There’s a great line-up of Fords from the 30s and 40s, including a 1946 V8 convertible, made famous in the Back to the Future movie, driven by Biff Tanner. There is a 1953 Austin Healey 100/4 which was raced by Bruce McLaren in the ’56 and ’57 NZ Grand Prix. It was first driven by Ross Jensen in 1954, and then bought by Len McLaren. His entry in the 1955 New Zealand GP ended in a DNF, while in ’56, Bruce took the seat due to his father’s poor health, but his race ended with a blown head gasket.
After proving to be a faster driver than his father, Bruce would again use the car to contest the NZ GP in ’57, only for mechanical failure to put him out.
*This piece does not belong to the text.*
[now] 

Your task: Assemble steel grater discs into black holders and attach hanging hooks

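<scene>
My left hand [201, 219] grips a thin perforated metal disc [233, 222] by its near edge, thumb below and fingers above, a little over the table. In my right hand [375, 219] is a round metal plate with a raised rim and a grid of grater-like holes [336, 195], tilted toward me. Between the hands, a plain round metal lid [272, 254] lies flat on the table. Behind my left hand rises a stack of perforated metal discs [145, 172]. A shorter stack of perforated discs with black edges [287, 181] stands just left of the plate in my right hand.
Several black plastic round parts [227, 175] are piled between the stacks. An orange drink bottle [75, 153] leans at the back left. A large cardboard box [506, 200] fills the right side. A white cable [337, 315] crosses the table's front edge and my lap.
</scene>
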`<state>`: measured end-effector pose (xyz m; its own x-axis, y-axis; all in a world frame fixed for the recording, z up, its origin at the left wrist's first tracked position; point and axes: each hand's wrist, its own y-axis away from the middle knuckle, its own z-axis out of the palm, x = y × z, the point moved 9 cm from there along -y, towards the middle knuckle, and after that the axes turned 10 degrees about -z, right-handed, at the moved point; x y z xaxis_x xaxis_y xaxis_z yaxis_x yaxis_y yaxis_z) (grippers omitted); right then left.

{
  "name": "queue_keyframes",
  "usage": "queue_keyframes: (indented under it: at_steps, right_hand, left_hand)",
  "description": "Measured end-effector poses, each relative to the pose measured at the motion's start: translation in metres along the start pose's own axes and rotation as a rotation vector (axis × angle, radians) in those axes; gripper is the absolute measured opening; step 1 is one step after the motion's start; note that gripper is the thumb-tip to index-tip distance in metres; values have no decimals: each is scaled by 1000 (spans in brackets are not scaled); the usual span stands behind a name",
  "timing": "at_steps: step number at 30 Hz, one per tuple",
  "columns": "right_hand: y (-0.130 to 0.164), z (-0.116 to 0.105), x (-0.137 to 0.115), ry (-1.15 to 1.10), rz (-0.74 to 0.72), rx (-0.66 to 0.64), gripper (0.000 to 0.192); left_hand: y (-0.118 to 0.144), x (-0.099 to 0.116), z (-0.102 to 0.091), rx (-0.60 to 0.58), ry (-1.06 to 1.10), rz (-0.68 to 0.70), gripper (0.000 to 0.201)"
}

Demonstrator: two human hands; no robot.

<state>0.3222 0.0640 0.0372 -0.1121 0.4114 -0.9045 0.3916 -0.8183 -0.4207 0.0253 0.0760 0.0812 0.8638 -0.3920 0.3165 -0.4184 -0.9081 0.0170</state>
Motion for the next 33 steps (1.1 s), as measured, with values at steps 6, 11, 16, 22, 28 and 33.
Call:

The rest they say is history. The Austin Healey was restored in 2004. One of George Begg’s racers is on display too. Begg formed his engineering business in 1957, but his talents turned from agricultural equipment to the challenge of building race cars and in 1964 he turned out the Begg 650. The Begg 018 F5000 is the last of his 18 racer models that the Southland engineer created. It was raced by Jim Murdoch from 1974 to 1976.
Overall, the collection is well curated and look out for the little details about the place like the camshafts, and other mechanical bits used for such things as door handles. If you’re looking for somewhere to eat, The Grille is on site. It too has an automotive vibe, we had breakfast in front of a replica of Henry Ford’s first workshop, and there’s a retro themed lounge and kitchen where you’ll likely spot a few things from your past, or present depending on your home’s decor.
As we said in the intro, Transport World is much more than a truck collection, and a genuine reason to visit our southern-most city. Transport World is open 10am to 5pm daily, but last entry is at 4pm. Tickets are $25 for adults, seniors get $2.50 off, and kids are $15. Or you can buy a turbo pass for $40, which gets you into Motorcycle Mecca, which we’ll tell you about next month.